Hi yeete, thank you very much for your message. She died 3 years ago in janurary. I looked after her for a year before she passed, it was the best thing I've ever done. Knowing she was cared for. I've never been to counselling. Is this something you recommend?

OP posts:
BA183 · 22/02/2020 12:25

Yeeted* sorry x

OP posts:
BA183 · 22/02/2020 12:26

Thank you deathraystare that's a wonderful idea! X

OP posts:
Yeeted · 22/02/2020 15:10

I think counselling can be useful if you feel you are struggling with a lot of upsetting feelings which are making it difficult to cope with life.

Three years isn’t that long since your darling Mum died but if you still feel utterly floored by grief it could be a good thing to look into. You’ve also probably got a whole lot of feelings about your fathers behaviour since her death and again it might help to speak to someone about these.

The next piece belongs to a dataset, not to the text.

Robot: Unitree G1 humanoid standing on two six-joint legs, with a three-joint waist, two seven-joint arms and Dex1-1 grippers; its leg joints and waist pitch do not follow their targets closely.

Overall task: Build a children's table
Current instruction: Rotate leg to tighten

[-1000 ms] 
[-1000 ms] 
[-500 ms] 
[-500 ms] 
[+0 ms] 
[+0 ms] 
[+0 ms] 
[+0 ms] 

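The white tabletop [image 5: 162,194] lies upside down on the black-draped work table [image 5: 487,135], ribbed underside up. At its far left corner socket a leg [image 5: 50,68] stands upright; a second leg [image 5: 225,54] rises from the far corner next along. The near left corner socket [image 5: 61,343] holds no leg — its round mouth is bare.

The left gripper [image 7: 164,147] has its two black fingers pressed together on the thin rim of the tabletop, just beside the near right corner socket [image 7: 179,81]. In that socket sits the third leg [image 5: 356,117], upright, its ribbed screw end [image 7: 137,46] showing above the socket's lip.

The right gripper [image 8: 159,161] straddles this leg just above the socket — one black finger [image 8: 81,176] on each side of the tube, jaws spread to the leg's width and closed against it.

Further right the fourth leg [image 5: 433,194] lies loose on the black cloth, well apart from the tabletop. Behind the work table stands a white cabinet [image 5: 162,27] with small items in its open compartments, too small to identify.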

Years after my Mums death I couldn’t bear to look at the hospital building she died in when I had to pass it. I couldn’t look at any photos of her or talk about her and I had horrible images playing out like a clip from a film at random times for no apparent reason. Sometimes you just get stuck and can’t get past the grief, anger, guilt or whatever you are feeling, and thought I didn’t think you ‘get over’ such a big loss, it does start to be something people begin to carry around with them easier as the years go by.

If you feel your life is still totally dominated by loss I’d definitely consider some sort of counselling.